§ RECORDS FOR THIS TASK
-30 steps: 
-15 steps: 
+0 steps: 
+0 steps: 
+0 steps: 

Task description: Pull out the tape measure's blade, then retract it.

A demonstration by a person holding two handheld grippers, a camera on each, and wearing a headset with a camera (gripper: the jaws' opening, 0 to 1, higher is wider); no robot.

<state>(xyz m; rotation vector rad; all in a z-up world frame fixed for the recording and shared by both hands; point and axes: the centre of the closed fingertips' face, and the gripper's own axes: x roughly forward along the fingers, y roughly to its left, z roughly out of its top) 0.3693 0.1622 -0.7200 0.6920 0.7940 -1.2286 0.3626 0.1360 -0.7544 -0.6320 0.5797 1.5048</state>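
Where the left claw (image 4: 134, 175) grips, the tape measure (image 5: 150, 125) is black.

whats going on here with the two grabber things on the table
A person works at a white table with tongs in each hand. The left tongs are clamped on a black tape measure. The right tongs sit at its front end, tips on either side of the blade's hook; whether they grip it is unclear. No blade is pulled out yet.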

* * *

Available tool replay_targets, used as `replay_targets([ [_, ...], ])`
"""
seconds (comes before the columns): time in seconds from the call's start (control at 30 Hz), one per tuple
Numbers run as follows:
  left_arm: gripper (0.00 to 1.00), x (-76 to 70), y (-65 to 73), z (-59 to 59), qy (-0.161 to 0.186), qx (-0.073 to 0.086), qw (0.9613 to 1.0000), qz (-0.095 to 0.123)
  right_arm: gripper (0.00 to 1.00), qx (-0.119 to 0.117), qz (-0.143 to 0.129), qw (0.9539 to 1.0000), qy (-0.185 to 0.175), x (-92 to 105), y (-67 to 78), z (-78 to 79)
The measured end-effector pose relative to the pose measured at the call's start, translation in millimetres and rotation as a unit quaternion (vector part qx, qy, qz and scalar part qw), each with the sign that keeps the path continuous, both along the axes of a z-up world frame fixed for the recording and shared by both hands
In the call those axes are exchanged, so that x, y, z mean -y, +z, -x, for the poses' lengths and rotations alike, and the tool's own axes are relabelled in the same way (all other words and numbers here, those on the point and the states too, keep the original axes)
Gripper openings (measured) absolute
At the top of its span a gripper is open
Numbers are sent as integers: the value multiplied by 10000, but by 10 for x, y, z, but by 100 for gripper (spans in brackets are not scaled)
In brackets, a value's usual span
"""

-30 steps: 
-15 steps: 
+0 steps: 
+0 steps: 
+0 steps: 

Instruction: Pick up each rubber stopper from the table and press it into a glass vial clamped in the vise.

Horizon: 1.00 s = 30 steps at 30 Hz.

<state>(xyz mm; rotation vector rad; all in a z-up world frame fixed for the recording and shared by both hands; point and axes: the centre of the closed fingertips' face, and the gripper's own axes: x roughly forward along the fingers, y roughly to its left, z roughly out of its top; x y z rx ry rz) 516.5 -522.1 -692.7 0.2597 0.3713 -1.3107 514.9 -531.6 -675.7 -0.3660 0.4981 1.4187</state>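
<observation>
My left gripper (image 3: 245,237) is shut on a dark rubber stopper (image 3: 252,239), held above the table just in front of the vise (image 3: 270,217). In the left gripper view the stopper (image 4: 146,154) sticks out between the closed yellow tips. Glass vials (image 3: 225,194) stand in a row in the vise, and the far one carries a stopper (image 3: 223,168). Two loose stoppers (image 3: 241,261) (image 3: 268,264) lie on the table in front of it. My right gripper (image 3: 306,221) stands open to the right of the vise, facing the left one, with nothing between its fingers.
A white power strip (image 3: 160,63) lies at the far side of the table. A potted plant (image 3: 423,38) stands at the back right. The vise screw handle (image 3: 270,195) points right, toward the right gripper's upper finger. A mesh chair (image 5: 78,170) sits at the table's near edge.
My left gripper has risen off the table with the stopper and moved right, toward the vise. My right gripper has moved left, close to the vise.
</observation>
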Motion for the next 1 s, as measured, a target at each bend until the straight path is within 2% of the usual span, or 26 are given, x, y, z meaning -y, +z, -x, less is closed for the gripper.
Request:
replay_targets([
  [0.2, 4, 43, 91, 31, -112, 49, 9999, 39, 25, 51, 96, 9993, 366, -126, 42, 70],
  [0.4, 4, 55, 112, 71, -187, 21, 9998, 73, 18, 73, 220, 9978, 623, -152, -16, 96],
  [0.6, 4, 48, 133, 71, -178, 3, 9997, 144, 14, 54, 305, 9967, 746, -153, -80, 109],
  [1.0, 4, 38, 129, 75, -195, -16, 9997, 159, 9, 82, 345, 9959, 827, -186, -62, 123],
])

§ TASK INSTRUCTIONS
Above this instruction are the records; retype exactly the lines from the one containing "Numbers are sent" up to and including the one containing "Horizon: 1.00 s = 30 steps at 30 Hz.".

§ RESPONSE BOX
Numbers are sent as integers: the value multiplied by 10000, but by 10 for x, y, z, but by 100 for gripper (spans in brackets are not scaled)
In brackets, a value's usual span
"""

-30 steps: 
-15 steps: 
+0 steps: 
+0 steps: 
+0 steps: 

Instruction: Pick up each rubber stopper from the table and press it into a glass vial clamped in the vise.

Horizon: 1.00 s = 30 steps at 30 Hz.

The required output has now been supplied.